Monday, July 13, 2015
Boy Scouts Move Forward With Reversing Gay Ban
In yet another major step forward in recent changes to equality, the Boy Scouts unanimously approved a resolution which will lift the ban on gay adults serving in the organization. There's still one more step, a vote on July 27th, but it looks very promising...
Courtesy The Advocate
The Boy Scouts of America has moved one step closer to ending the group’s ban on gay adults serving as employees or volunteers, with the national executive committee approving a resolution to lift the ban.
The resolution, OK’d unanimously Friday, requires ratification from the national executive board, the BSA’s governing body, which will consider it July 27. But if ratified, it will go into effect immediately, reports Scouts for Equality, an organization that has advocated for an end to the ban.
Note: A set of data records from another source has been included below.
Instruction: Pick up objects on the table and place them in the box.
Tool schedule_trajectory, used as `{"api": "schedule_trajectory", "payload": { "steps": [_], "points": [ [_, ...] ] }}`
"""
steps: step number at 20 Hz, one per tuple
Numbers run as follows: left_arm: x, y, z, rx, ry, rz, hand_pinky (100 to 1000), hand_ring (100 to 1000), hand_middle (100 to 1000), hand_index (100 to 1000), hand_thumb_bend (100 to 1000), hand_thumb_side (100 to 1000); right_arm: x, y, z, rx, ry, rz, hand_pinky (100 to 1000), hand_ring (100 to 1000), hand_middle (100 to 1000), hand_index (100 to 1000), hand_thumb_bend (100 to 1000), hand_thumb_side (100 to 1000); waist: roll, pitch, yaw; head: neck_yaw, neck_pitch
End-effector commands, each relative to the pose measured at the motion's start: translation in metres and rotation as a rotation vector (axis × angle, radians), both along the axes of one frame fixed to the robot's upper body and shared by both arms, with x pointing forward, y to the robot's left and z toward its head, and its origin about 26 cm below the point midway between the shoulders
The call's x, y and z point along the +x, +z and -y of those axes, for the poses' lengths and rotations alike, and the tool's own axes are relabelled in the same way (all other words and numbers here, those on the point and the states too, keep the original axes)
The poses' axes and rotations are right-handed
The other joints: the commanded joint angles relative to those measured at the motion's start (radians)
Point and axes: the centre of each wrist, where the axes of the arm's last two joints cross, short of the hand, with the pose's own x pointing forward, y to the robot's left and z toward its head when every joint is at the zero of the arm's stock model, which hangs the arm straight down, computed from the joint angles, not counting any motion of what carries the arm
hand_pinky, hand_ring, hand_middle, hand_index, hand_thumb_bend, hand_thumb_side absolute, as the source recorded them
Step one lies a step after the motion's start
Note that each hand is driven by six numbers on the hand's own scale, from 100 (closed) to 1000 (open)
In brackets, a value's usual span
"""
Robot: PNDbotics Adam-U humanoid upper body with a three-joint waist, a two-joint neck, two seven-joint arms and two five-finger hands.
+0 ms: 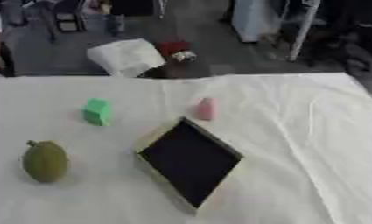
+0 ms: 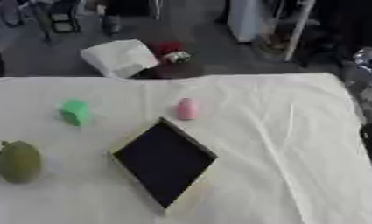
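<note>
nearby, green block (image 1: 97, 111) and pink object (image 1: 208, 108) flank box (image 1: 190, 162).

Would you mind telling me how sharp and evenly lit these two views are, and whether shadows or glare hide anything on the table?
Left eye view: soft all over, the green block and pink object have fuzzy edges; even light, faint shadow beside the green fruit. Right eye view: equally blurred; the box interior reads as flat black; no glare on the white cloth, only creases.

Dark arm (image 2: 370, 131) at right edge
</note>
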Motion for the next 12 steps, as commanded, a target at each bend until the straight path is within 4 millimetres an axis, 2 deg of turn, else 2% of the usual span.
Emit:
{"api": "schedule_trajectory", "payload": {
  "steps": [1,4,7,9,12],
  "points": [
    [-0.019,0.019,-0.022,-0.008,0.094,0.024,819,880,885,937,100,589,-0.006,0.016,0.013,-0.018,-0.096,0.078,880,776,678,782,100,606,0.004,-0.026,0.008,-0.018,-0.016],
    [-0.027,0.012,-0.036,-0.059,0.163,-0.006,815,882,884,934,100,580,-0.005,0.018,0.022,0.003,-0.165,0.113,877,789,696,786,100,616,0.005,-0.041,0.017,-0.073,-0.059],
    [-0.033,0.004,-0.046,-0.119,0.216,-0.051,813,881,881,932,100,578,-0.004,0.016,0.03,0.036,-0.226,0.133,877,789,697,785,100,624,0.003,-0.056,0.024,-0.161,-0.123],
    [-0.035,0.0,-0.05,-0.146,0.228,-0.083,811,880,879,932,100,576,-0.004,0.016,0.031,0.055,-0.245,0.142,874,792,701,787,100,631,0.001,-0.067,0.025,-0.194,-0.149],
    [-0.039,-0.004,-0.051,-0.177,0.237,-0.109,806,874,874,930,100,572,-0.005,0.015,0.031,0.07,-0.258,0.157,873,794,704,788,100,629,-0.004,-0.087,0.023,-0.223,-0.159]
  ]
}}
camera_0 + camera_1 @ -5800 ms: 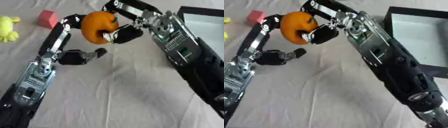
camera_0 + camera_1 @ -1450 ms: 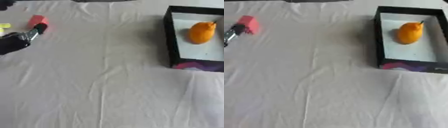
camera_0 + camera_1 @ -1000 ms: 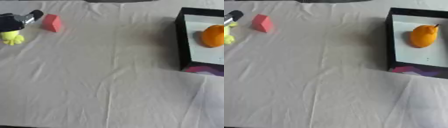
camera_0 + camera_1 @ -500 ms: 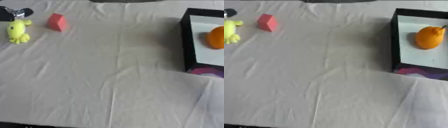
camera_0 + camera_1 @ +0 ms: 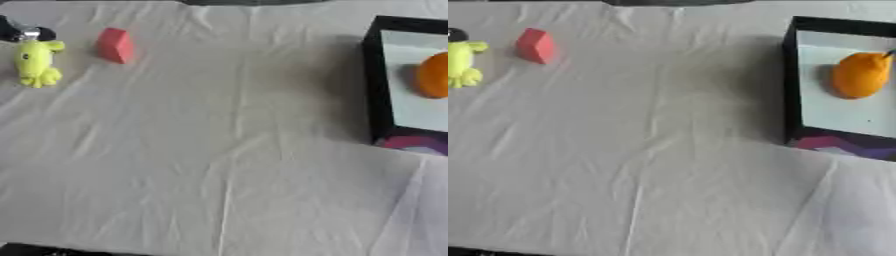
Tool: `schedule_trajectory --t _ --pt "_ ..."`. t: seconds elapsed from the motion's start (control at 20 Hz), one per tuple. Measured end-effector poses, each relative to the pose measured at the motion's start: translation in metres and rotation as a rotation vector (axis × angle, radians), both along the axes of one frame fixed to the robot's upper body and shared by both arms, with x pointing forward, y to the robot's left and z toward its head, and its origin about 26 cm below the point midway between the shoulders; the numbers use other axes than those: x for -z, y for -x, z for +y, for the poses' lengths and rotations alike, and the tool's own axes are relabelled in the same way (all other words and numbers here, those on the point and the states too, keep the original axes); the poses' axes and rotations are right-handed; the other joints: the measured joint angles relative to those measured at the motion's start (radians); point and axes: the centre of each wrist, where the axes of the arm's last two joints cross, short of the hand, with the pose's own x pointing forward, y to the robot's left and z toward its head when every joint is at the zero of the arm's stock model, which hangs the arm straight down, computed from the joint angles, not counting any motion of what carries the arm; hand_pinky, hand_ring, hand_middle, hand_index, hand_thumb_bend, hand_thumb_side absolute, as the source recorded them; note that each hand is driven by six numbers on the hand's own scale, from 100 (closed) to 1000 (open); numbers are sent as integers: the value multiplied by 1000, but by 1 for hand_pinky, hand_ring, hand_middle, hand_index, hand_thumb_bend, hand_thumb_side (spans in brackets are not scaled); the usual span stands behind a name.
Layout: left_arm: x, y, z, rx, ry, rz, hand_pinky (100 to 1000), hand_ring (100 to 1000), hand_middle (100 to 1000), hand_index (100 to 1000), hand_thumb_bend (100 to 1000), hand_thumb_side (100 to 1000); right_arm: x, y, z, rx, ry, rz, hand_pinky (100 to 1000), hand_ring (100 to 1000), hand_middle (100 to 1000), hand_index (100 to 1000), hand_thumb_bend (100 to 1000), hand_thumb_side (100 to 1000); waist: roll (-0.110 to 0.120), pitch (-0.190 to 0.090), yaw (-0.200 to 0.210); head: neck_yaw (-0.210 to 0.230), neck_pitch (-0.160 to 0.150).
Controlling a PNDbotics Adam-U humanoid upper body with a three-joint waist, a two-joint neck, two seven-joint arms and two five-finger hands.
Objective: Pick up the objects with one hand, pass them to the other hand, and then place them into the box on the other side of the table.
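The yellow toy (image 5: 37, 62) is seen lying on the cloth-covered desk (image 5: 227, 150), touching or just under the tip of the left hand (image 5: 19, 31), of which only a dark part shows at the upper left edge; whether its fingers are open or curled cannot be told. Just beside the toy, on the side away from the hand, a red block (image 5: 115, 45) lies. Well apart from the hand, across the desk, the black box (image 5: 791, 80) is placed, and an orange fruit (image 5: 859, 75) is already held inside it. The right hand is not shown in either view. The step in hand is judged to be the pickup of the yellow toy. It would be done well if the fingers were closed around the toy's body rather than a limb, the red block were left undisturbed, and the toy were lifted clear of the cloth before being passed across.
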Motion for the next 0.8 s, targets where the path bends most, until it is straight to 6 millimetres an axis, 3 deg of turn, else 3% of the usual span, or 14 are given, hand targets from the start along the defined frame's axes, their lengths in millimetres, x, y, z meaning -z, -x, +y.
schedule_trajectory --t 0.2,0.8 --pt "7 -10 10 -70 20 58 832 812 753 854 828 469 -2 0 1 0 5 -7 934 825 828 894 346 532 3 0 -16 8 -2" --pt "33 -22 27 -292 82 109 839 824 755 837 889 511 -1 -2 2 3 13 -3 933 821 823 891 346 538 5 4 -36 37 -9"
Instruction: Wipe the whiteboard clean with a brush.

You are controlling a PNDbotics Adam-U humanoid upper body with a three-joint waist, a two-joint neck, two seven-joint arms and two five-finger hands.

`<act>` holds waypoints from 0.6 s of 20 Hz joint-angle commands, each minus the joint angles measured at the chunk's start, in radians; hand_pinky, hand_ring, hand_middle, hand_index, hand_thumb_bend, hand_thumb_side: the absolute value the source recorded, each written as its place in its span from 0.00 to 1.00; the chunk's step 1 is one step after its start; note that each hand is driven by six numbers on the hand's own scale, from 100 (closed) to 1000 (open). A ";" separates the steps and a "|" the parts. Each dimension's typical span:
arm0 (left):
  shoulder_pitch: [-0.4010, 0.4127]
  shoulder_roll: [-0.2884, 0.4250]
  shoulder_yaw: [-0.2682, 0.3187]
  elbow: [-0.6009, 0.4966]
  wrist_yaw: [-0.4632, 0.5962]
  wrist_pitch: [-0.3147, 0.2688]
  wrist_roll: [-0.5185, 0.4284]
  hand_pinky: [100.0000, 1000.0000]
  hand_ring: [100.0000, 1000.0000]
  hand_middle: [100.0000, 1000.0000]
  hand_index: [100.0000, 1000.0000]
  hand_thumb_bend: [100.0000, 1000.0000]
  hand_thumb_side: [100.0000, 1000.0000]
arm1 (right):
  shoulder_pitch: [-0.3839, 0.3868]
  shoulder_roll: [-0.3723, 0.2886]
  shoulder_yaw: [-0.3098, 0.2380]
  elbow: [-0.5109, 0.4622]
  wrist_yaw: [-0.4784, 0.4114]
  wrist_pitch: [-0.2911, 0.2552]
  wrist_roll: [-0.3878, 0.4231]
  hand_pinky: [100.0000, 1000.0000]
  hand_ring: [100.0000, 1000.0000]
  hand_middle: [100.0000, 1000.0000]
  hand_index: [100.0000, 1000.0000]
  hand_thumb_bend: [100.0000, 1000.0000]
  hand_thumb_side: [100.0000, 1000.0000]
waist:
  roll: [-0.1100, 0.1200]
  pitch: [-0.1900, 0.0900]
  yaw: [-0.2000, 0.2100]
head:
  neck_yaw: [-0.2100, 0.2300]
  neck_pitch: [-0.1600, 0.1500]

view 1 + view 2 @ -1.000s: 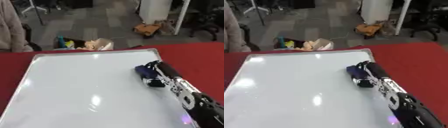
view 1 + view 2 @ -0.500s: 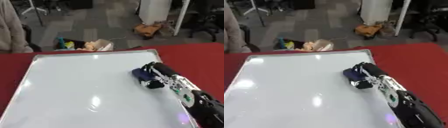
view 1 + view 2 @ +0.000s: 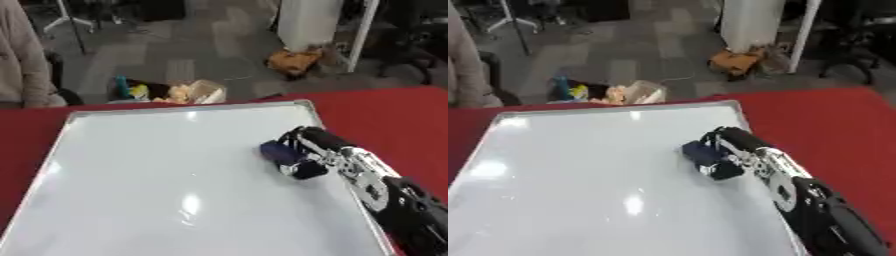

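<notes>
- The small dark-blue block brush (image 3: 282, 151) lies flat on the board, clasped in the curled fingers of the black-and-silver right hand (image 3: 308, 152).
- The large white, silver-framed whiteboard (image 3: 140, 185) spreads left of the hand, showing no marks; wiping looks nearly done.
- No left hand shows.

Both views are soft and slightly smeared all over — edges of the hand (image 3: 308, 152) and the dark brush (image 3: 703, 152) under it blur into each other, and the floor clutter beyond the table stays unsharp. Light falls from overhead, even and fairly bright on the whiteboard (image 3: 157, 165), which throws back pale glare spots near its far edge, at its left rim and in a bright patch near the middle front. The red table (image 3: 385, 117) looks flat and saturated, the far room dimmer and greyer — shadows under the hand are faint and short.
</notes>
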 commanded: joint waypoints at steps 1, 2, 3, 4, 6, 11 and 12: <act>-0.009 0.023 0.009 -0.015 0.004 -0.001 0.000 0.47 0.56 0.57 0.71 0.72 0.83 | 0.016 0.016 0.020 0.042 0.059 0.041 -0.016 0.47 0.51 0.55 0.76 0.00 0.47 | 0.004 -0.002 0.004 | -0.003 -0.002; -0.010 0.023 0.009 -0.015 0.004 -0.001 0.000 0.47 0.56 0.57 0.71 0.72 0.83 | 0.015 0.013 0.018 0.045 0.076 0.057 -0.032 0.47 0.51 0.56 0.76 0.00 0.48 | 0.005 -0.002 0.004 | -0.003 -0.002; -0.010 0.023 0.009 -0.015 0.004 -0.001 0.000 0.47 0.56 0.57 0.71 0.72 0.83 | 0.014 0.011 0.019 0.047 0.093 0.074 -0.049 0.48 0.52 0.56 0.76 0.00 0.49 | 0.005 -0.002 0.005 | -0.003 -0.003; -0.010 0.023 0.009 -0.015 0.004 -0.001 -0.001 0.47 0.56 0.57 0.71 0.72 0.83 | 0.013 0.009 0.021 0.050 0.109 0.090 -0.065 0.49 0.53 0.57 0.77 0.00 0.49 | 0.005 -0.002 0.006 | -0.003 -0.003; -0.010 0.022 0.009 -0.014 0.004 -0.001 -0.001 0.47 0.56 0.57 0.71 0.72 0.83 | 0.013 0.007 0.023 0.057 0.142 0.121 -0.097 0.49 0.54 0.58 0.77 0.00 0.49 | 0.005 -0.002 0.007 | -0.004 -0.003; -0.010 0.021 0.009 -0.014 0.004 -0.002 -0.001 0.47 0.57 0.57 0.71 0.72 0.83 | 0.013 0.009 0.005 0.079 0.227 0.168 -0.144 0.51 0.54 0.58 0.78 0.00 0.49 | 0.005 -0.001 0.007 | -0.004 -0.004; -0.010 0.021 0.009 -0.014 0.004 -0.002 0.000 0.47 0.57 0.57 0.71 0.72 0.83 | 0.013 0.010 0.000 0.083 0.245 0.172 -0.150 0.51 0.55 0.59 0.78 0.00 0.49 | 0.005 -0.001 0.007 | -0.004 -0.004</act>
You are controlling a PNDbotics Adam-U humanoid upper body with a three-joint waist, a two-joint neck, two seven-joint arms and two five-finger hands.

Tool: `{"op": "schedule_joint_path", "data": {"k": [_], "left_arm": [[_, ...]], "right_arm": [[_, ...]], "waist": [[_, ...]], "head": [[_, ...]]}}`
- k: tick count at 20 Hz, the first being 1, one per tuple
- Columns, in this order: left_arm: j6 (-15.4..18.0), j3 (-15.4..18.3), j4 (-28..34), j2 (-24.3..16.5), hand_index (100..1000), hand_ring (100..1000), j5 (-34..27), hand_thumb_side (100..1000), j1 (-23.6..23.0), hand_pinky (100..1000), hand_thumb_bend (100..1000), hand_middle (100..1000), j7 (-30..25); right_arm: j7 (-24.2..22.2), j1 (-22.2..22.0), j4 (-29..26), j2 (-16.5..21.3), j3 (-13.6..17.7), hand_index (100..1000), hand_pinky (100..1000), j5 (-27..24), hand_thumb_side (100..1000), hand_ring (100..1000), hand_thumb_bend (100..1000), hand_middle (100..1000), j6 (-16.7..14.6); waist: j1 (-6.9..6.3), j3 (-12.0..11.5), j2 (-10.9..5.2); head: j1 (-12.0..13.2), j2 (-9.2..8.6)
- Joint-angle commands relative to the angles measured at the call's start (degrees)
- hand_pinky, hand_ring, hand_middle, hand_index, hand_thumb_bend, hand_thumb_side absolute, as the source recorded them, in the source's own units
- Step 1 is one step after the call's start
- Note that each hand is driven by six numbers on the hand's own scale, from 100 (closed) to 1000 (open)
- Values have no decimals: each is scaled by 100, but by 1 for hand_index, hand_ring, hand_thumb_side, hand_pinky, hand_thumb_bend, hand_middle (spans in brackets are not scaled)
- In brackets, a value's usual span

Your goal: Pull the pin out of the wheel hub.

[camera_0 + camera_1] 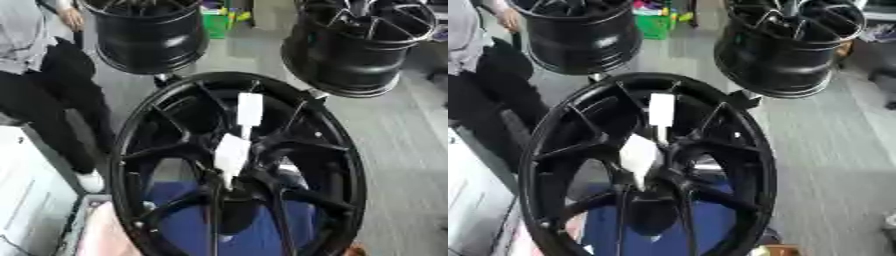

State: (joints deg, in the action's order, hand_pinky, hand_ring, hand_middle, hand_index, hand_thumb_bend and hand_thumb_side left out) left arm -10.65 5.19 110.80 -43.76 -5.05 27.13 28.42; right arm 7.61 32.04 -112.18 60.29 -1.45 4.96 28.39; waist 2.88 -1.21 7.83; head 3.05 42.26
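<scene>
A large black spoked wheel [131,150] stands on edge in the middle of both views, its face turned toward me. Near its hub [234,192] two white pieces show. One is a small upright rectangle [249,109] between the upper spokes. The other is a larger tilted white piece [232,155] just above the hub centre, joined to the first by a thin stem. I cannot tell which of them is the pin. Neither of my hands appears in either view.
Two more black wheels hang behind, one at the upper left [149,35] and one at the upper right [359,45]. A person in dark trousers [52,95] stands at the left. Blue cloth [254,235] lies under the wheel, and grey floor [402,150] spreads to the right.
</scene>
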Motion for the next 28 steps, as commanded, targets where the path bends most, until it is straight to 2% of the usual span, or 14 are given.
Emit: {"op": "schedule_joint_path", "data": {"k": [1,8,11,16,20,28], "left_arm": [[3,89,63,-95,742,629,-38,542,47,648,540,585,30],[1,87,59,-87,741,630,-42,543,44,648,540,585,34],[0,89,59,-84,742,630,-42,543,42,649,539,586,37],[0,88,60,-84,742,630,-40,544,42,649,539,586,29],[0,95,60,-78,742,630,-40,545,36,649,539,586,35],[-2,92,55,-72,743,630,-55,546,38,650,538,586,35]], "right_arm": [[-6,78,-46,182,68,830,867,39,289,706,100,747,8],[-12,77,-45,184,68,830,867,38,289,707,100,748,12],[-31,83,-42,192,64,831,867,47,258,708,100,748,18],[-83,105,-13,203,42,831,867,64,270,709,100,750,40],[-158,122,-4,222,15,834,868,86,247,713,100,752,67],[-391,230,31,275,-89,840,870,186,178,724,100,760,143]], "waist": [[-16,-1,-64],[-14,1,-63],[-13,0,-63],[-12,-2,-63],[-10,-5,-49],[-3,-12,-19]], "head": [[9,-23],[15,-34],[7,-25],[-47,81],[-67,177],[-58,186]]}}
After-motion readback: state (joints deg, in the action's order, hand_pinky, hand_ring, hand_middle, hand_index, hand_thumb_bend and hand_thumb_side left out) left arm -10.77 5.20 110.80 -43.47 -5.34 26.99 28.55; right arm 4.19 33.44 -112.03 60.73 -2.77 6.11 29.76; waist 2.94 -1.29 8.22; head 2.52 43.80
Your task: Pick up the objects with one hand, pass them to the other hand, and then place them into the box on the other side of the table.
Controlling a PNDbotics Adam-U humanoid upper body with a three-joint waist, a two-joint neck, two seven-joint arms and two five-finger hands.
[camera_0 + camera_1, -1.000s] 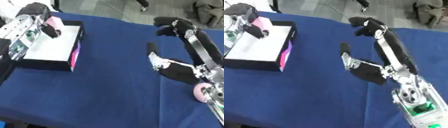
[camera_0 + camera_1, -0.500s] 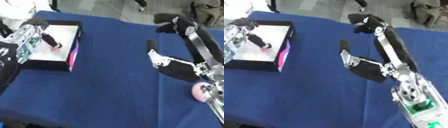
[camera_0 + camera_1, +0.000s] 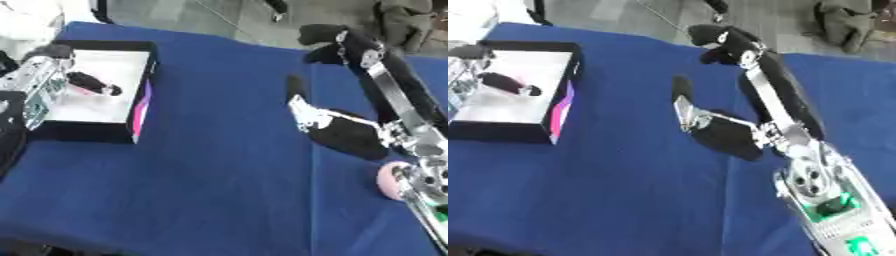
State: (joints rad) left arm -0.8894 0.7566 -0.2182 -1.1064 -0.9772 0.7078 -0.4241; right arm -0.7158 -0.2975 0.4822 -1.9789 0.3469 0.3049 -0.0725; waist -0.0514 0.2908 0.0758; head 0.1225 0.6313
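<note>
A black box (image 3: 87,133) with a white inside and a pink side stands at the table's left. My left hand (image 3: 42,82) hangs over its left part. One dark finger (image 3: 93,84) reaches out across the white floor, and nothing shows in the hand. No pink object shows in the box now. My right hand (image 3: 350,137) is open over the right half of the blue table (image 3: 210,165). Its thumb points up and left, its long fingers (image 3: 737,42) stretch toward the far edge, and it holds nothing.
A pink round shape (image 3: 390,180) shows beside my right wrist in the left eye view. My right forearm (image 3: 824,200), silver with green parts, fills the lower right. Grey floor lies beyond the table's far edge.
A second ago my left hand held a pink object above the box. It lowered it inside and let go; the pink object is out of sight now. My right hand stayed put.
</note>
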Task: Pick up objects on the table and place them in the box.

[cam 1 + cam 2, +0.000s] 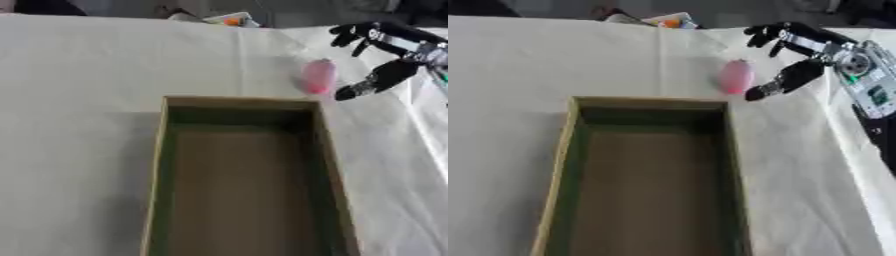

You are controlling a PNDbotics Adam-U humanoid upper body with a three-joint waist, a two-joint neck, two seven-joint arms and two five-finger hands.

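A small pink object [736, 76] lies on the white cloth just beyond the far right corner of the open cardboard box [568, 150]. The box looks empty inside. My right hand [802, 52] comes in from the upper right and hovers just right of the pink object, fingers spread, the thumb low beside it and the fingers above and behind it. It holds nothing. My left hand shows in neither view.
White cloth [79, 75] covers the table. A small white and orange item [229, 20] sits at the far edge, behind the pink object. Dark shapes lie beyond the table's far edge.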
At the BSA’s national meeting in May, its president, former Defense Secretary Robert Gates, had said the ban must end “sooner rather than later.” The group lifted its ban on gay and bisexual youth members at the beginning of 2014, but the prohibition on gay and bi adults remained.
A statement released by the BSA mentions “the rapid changes in society and increasing legal challenges at the federal, state, and local levels.” The group could face lawsuits in states with gay-inclusive nondiscrimination laws if the policy continues, and Gates has acknowledged that the policy has become increasingly difficult to defend in court, given advances in gay rights laws.
Read More HERE
UPDATE: There is a glitch to this upcoming decision according to a statement by the HRC
The vote by the executive committee to recommend that gay, lesbian and bisexual adults be allowed to work and volunteer for the Boy Scouts is a welcome step toward erasing a stain on one of our nation’s most storied organizations,” said HRC President Chad Griffin. “But writing in an exemption for troops organized by religious organizations undermines the potentially historic nature of today’s vote.” “As we have said countless times, half measures are unacceptable and discriminatory exemptions have no place in the Boy Scouts. It’s long overdue that BSA leaders demonstrate true leadership and embrace a full national policy of inclusion that does not discriminate against anyone because of who they are,” Griffin said.